Danilo planea su despedida en Flamengo en 2027
Danilo ya le ha puesto fecha y lugar al final de su carrera. A los 35 años, el defensor, con pasado en Real Madrid y Manchester City, quiere que el último capítulo se escriba en Flamengo, el club de su corazón. Y lo quiere hacer en 2027.
En rueda de prensa en el centro de entrenamiento Ninho do Urubu, el lateral explicó que hasta ahora su energía estaba consumida por los compromisos internacionales y que solo recientemente ha podido sentarse con la directiva para trazar el tramo final de su contrato.
«En 2026 tuve muy poco tiempo para reflexionar y evaluar; hubo un Mundial en medio y, con 35 años, tuve que dedicarme muchísimo físicamente para estar a la altura y bien preparado», recordó.
Esa exigencia, confesó, le dejó poco margen para pensar en el futuro.
Ahora el escenario es distinto. Más calma, menos viajes, más espacio para decidir. «Es ahora cuando he tenido más tranquilidad para pensar en ello. Flamengo y yo hemos estado hablando y espero que 2027 sea el año en el que podamos estar juntos para que yo juegue el último año de mi carrera», afirmó.
Las conversaciones, según el propio jugador, fluyen sin sobresaltos. Nada de tensiones, nada de tiras y aflojas públicos.
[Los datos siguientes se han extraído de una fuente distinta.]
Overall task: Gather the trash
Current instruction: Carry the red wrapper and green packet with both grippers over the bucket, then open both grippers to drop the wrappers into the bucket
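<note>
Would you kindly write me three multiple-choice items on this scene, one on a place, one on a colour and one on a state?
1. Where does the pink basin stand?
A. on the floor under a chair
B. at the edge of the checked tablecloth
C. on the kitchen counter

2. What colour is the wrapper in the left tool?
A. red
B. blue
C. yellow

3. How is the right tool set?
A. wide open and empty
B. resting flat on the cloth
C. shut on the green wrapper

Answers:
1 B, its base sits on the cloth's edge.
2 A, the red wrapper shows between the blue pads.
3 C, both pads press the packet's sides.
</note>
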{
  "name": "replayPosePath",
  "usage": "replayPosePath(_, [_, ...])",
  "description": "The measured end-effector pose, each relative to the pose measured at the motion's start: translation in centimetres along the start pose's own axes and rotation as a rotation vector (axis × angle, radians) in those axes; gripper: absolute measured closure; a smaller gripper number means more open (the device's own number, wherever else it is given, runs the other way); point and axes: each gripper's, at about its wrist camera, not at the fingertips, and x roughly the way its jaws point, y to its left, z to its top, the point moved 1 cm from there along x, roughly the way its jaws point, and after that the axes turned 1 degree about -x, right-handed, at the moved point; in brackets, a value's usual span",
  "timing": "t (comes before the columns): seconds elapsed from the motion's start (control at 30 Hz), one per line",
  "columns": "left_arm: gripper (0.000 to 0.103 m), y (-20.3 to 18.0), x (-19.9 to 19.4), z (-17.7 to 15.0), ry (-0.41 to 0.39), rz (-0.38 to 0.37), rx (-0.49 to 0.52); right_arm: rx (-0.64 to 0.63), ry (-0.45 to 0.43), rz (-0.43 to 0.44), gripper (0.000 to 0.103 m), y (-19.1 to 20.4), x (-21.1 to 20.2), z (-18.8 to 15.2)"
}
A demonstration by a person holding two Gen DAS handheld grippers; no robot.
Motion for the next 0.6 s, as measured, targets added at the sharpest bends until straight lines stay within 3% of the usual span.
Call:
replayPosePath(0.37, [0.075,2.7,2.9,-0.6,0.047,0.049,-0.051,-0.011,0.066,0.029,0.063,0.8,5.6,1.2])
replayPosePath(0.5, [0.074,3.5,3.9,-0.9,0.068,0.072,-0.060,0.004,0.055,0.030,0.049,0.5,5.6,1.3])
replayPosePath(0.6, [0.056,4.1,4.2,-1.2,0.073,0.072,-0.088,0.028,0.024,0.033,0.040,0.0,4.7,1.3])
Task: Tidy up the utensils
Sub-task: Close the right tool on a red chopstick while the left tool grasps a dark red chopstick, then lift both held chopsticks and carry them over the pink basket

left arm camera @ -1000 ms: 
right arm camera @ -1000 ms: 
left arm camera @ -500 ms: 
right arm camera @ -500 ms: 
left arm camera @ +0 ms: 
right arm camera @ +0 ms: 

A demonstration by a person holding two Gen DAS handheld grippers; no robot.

El veterano defensor subrayó que las negociaciones avanzan bien y que no ve trabas por ninguna de las partes.
Su objetivo es claro: cerrar el círculo donde todo empezó. «Hemos hablado con mucha calma. Las dos partes comparten el deseo de seguir adelante, de armar otro año bonito, un año en el que pueda decir de verdad “este es el último año de mi carrera” y terminar en el club de mi corazón, en un proyecto en el que creí y que ha venido funcionando», explicó.
Danilo insiste en que no percibe barreras que puedan frustrar ese plan. «No creo que haya obstáculos que impidan que esto suceda, y ojalá en 2027 podamos estar juntos, terminar mi carrera en Flamengo y, si Dios quiere, ganar un gran título; sería maravilloso», remató.
La hoja de ruta está trazada. Falta la firma, falta el trofeo soñado. Pero Danilo ya sabe dónde quiere dar su último pase. Y en Ninho do Urubu lo tienen igual de claro.